# Pyro Primitives¶

## param¶

param(name, init_value=None, **kwargs)[source]

Annotate the given site as an optimizable parameter for use with jax.experimental.optimizers. For an example of how param statements can be used in inference algorithms, refer to svi().

Parameters: name (str) – name of site. init_value (numpy.ndarray) – initial value specified by the user. Note that the onus of using this to initialize the optimizer is on the user / inference algorithm, since there is no global parameter store in NumPyro. constraint (numpyro.distributions.constraints.Constraint) – NumPyro constraint, defaults to constraints.real. event_dim (int) – (optional) number of rightmost dimensions unrelated to batching. Dimension to the left of this will be considered batch dimensions; if the param statement is inside a subsampled plate, then corresponding batch dimensions of the parameter will be correspondingly subsampled. If unspecified, all dimensions will be considered event dims and no subsampling will be performed. value for the parameter. Unless wrapped inside a handler like substitute, this will simply return the initial value.

## sample¶

sample(name, fn, obs=None, rng_key=None, sample_shape=(), infer=None)[source]

Returns a random sample from the stochastic function fn. This can have additional side effects when wrapped inside effect handlers like substitute.

Note

By design, sample primitive is meant to be used inside a NumPyro model. Then seed handler is used to inject a random state to fn. In those situations, rng_key keyword will take no effect.

Parameters: name (str) – name of the sample site. fn – a stochastic function that returns a sample. obs (numpy.ndarray) – observed value rng_key (jax.random.PRNGKey) – an optional random key for fn. sample_shape – Shape of samples to be drawn. infer (dict) – an optional dictionary containing additional information for inference algorithms. For example, if fn is a discrete distribution, setting infer={‘enumerate’: ‘parallel’} to tell MCMC marginalize this discrete latent site. sample from the stochastic fn.

## plate¶

class plate(name, size, subsample_size=None, dim=None)[source]

Construct for annotating conditionally independent variables. Within a plate context manager, sample sites will be automatically broadcasted to the size of the plate. Additionally, a scale factor might be applied by certain inference algorithms if subsample_size is specified.

Note

This can be used to subsample minibatches of data:

with plate("data", len(data), subsample_size=100) as ind:
batch = data[ind]
assert len(batch) == 100

Parameters: name (str) – Name of the plate. size (int) – Size of the plate. subsample_size (int) – Optional argument denoting the size of the mini-batch. This can be used to apply a scaling factor by inference algorithms. e.g. when computing ELBO using a mini-batch. dim (int) – Optional argument to specify which dimension in the tensor is used as the plate dim. If None (default), the leftmost available dim is allocated.

## plate_stack¶

plate_stack(prefix, sizes, rightmost_dim=-1)[source]
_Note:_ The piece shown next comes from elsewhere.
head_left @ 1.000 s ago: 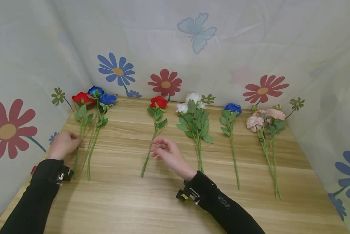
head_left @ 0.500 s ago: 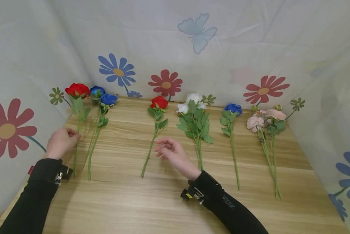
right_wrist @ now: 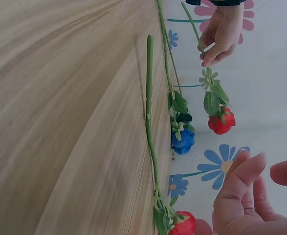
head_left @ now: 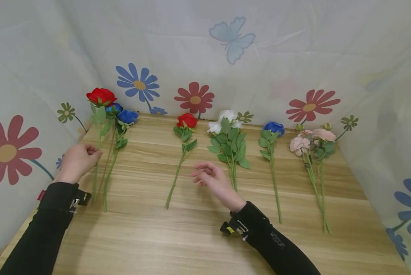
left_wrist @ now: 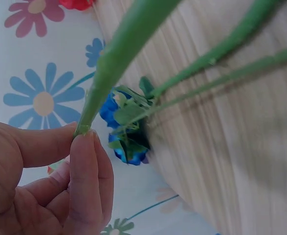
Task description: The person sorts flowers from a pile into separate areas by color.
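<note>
My left hand (head_left: pixel 78 162) pinches the stem of a red rose (head_left: pixel 101 96) between thumb and fingertips. The rose is raised off the table, its bloom upright at the far left. In the left wrist view its green stem (left_wrist: pixel 116 61) runs up from my fingers. Close beside it, two blue roses (head_left: pixel 127 116) lie on the table. My right hand (head_left: pixel 217 185) hovers over the table with relaxed fingers and holds nothing. It is between another red rose (head_left: pixel 186 120) and a bunch of white roses (head_left: pixel 227 115); it partly covers the white bunch's stems.
Farther right lie a single blue rose (head_left: pixel 274 128) and a bunch of pink flowers (head_left: pixel 299 145). All stems point toward the front of the wooden table (head_left: pixel 140 236). A flower-printed cloth (head_left: pixel 178 49) stands around its back and sides.
My left hand has lifted the red rose; its bloom swung left, then up and right, in front of the blue ones. My right hand has drifted right, away from the middle red rose.
</note>
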Tool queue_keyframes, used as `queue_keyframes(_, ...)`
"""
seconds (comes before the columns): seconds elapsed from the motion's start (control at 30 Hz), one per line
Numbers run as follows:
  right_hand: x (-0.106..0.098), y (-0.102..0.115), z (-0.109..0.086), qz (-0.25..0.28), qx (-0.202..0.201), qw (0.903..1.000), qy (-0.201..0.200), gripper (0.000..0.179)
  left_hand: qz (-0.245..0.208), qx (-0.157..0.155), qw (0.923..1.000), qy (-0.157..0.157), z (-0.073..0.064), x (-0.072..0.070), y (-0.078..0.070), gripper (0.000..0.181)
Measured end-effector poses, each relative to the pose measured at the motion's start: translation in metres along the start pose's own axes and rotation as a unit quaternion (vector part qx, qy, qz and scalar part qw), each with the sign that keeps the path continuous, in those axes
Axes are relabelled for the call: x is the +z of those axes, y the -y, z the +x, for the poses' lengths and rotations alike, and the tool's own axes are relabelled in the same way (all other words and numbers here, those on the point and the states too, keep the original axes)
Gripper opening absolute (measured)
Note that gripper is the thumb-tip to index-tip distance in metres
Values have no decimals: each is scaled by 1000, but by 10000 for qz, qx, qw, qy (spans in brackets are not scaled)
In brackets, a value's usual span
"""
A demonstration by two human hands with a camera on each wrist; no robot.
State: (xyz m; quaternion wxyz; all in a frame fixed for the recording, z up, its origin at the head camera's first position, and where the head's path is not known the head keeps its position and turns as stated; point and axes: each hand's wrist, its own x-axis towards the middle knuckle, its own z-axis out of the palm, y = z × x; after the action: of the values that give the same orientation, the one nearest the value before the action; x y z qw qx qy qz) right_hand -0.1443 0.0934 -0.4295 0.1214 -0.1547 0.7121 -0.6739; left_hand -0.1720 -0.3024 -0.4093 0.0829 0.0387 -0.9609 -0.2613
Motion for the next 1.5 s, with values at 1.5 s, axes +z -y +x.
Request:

Create a contiguous stack of plate s with dimensions:

rightmost_dim - len(sizes), ..., rightmost_dim

Parameters: prefix (str) – Name prefix for plates. sizes (iterable) – An iterable of plate sizes. rightmost_dim (int) – The rightmost dim, counting from the right.

## subsample¶

subsample(data, event_dim)[source]

EXPERIMENTAL Subsampling statement to subsample data based on enclosing plate s.
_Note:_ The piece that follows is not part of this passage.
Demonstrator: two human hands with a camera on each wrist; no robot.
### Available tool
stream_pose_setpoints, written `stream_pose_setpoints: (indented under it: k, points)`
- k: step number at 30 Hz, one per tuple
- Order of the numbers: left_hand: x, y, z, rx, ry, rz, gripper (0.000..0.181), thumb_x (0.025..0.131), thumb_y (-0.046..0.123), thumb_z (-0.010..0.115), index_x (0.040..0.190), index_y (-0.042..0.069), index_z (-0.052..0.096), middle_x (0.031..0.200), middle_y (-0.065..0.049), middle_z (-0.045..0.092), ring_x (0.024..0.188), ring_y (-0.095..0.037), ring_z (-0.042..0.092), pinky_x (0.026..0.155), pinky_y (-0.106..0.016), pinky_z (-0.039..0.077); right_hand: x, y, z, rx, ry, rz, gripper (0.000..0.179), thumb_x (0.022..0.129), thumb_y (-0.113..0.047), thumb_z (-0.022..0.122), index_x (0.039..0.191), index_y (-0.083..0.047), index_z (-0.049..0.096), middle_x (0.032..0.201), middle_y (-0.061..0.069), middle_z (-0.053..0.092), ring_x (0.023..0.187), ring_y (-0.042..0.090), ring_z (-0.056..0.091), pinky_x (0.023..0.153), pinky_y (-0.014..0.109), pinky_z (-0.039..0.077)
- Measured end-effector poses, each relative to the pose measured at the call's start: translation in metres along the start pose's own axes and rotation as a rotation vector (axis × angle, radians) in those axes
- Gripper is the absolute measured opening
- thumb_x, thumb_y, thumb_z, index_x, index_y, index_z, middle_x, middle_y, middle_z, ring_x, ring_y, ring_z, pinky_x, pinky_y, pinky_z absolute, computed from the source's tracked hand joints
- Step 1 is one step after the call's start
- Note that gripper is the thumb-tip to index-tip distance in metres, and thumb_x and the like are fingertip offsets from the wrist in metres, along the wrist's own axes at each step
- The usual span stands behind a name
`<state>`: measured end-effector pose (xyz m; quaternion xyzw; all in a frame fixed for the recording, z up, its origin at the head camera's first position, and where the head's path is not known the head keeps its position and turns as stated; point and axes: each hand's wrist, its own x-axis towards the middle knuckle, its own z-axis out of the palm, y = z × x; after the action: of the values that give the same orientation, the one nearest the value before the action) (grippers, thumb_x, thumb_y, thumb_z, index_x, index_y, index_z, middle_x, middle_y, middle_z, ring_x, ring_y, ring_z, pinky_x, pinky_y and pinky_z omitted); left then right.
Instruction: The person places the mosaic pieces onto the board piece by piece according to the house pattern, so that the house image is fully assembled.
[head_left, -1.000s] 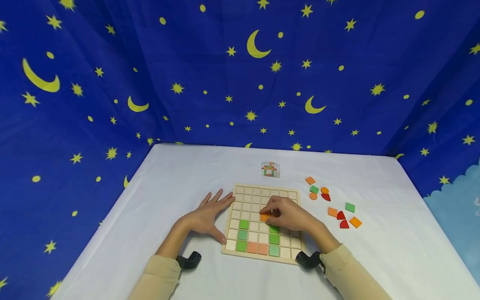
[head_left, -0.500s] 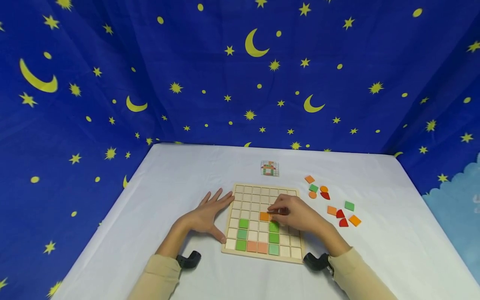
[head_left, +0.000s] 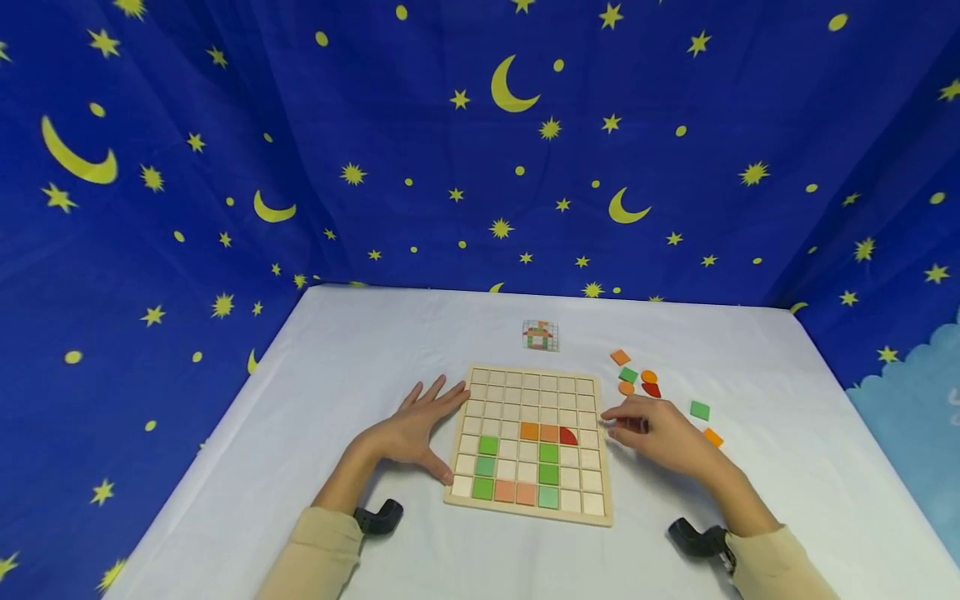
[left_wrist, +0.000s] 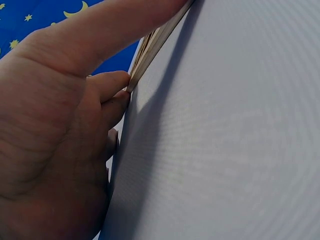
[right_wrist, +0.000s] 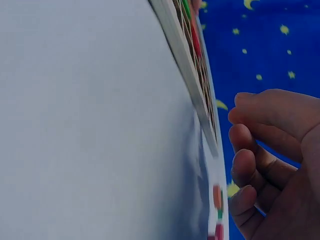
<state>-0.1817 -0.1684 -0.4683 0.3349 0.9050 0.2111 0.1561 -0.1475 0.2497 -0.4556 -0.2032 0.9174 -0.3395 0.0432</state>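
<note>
My left hand (head_left: 412, 433) lies with fingers spread along the left side of the wooden grid board (head_left: 510, 520); the left wrist view shows its fingertips at the board's edge. My right hand (head_left: 656, 433) is just off the board's right edge, loosely curled, and the right wrist view shows nothing in its fingers. In one row of the board lie an orange square tile (head_left: 529, 431), a salmon square tile (head_left: 550, 432) and a red quarter-circle tile (head_left: 568, 436). Below them are green tiles (head_left: 549, 474) in two columns, with salmon tiles (head_left: 505, 492) between at the bottom.
A small card (head_left: 541, 336) with a printed grid pattern lies behind the board. Loose tiles are on the right: an orange square (head_left: 620, 357), green squares (head_left: 700, 410), orange rounds (head_left: 648, 377) and a red quarter circle (head_left: 651, 390). My right hand hides others. A patterned blue curtain (head_left: 450, 150) stands behind.
My right hand has moved right, off the board, uncovering the salmon square and red quarter circle beside the orange tile. It now covers some loose tiles. My left hand has stayed put.
</note>
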Motion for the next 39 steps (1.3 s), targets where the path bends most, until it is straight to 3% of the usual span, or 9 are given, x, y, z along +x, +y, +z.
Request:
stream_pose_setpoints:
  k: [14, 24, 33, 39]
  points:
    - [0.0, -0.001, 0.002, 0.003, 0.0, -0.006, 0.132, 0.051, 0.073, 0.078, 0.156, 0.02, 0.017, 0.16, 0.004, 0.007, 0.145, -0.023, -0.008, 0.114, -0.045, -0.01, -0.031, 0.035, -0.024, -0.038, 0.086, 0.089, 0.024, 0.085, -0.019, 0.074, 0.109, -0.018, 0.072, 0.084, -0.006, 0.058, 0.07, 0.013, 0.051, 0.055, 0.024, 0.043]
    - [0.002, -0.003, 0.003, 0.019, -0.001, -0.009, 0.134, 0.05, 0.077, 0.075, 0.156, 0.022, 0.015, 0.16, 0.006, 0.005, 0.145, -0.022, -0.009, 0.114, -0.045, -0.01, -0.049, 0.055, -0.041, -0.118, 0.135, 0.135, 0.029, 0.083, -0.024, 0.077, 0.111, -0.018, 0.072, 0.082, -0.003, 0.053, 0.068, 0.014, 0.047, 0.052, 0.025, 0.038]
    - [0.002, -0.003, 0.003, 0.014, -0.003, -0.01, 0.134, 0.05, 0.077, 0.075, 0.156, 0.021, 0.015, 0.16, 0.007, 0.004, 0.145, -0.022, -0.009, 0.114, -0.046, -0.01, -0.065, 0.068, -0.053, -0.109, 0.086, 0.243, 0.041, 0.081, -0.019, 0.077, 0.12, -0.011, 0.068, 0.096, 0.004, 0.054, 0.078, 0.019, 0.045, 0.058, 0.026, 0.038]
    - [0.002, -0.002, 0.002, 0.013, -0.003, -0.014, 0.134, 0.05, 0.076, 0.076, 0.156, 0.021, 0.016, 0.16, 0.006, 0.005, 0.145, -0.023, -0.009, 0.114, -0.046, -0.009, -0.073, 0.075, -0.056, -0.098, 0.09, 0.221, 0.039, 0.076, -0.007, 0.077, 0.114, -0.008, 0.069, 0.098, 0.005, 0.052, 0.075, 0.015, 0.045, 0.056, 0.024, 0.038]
This is typically called on arguments to model() when subsampling is performed automatically by plate s by passing subsample_size kwarg. For example the following are equivalent:

# Version 1. using indexing
def model(data):
with numpyro.plate("data", len(data), subsample_size=10, dim=-data.dim()) as ind:
data = data[ind]
# ...

# Version 2. using numpyro.subsample()
def model(data):
with numpyro.plate("data", len(data), subsample_size=10, dim=-data.dim()):
data = numpyro.subsample(data, event_dim=0)
# ...

Parameters: data (numpy.ndarray) – A tensor of batched data. event_dim (int) – The event dimension of the data tensor. Dimensions to the left are considered batch dimensions. A subsampled version of data ndarray

## deterministic¶

deterministic(name, value)[source]

Used to designate deterministic sites in the model. Note that most effect handlers will not operate on deterministic sites (except trace()), so deterministic sites should be side-effect free. The use case for deterministic nodes is to record any values in the model execution trace.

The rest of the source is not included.